▶ **PROBLEM STATEMENT**
Each line of the material should be output exactly as shown.

▶ **DATASET EXCERPT**
--- START ---
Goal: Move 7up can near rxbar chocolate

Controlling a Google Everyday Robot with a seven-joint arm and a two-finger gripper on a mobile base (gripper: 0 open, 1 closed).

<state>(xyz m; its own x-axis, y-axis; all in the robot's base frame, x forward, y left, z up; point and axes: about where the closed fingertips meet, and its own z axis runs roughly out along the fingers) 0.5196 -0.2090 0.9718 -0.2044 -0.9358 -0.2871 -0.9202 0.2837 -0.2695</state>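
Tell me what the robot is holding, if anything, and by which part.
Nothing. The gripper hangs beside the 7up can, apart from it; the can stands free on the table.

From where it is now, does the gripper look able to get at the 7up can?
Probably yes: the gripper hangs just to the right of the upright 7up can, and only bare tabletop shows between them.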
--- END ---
▶ **SOLUTION**
Goal: Move 7up can near rxbar chocolate

Controlling a Google Everyday Robot with a seven-joint arm and a two-finger gripper on a mobile base (gripper: 0 open, 1 closed).

<state>(xyz m; its own x-axis, y-axis; all in the robot's base frame, x forward, y left, z up; point and axes: about where the closed fingertips meet, and its own z axis runs roughly out along the fingers) 0.5196 -0.2090 0.9718 -0.2044 -0.9358 -0.2871 -0.9202 0.2837 -0.2695</state>
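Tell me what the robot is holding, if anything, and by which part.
Nothing. The gripper hangs beside the 7up can, apart from it; the can stands free on the table.

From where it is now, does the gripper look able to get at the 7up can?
Probably yes: the gripper hangs just to the right of the upright 7up can, and only bare tabletop shows between them.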

The output above is complete as it stands.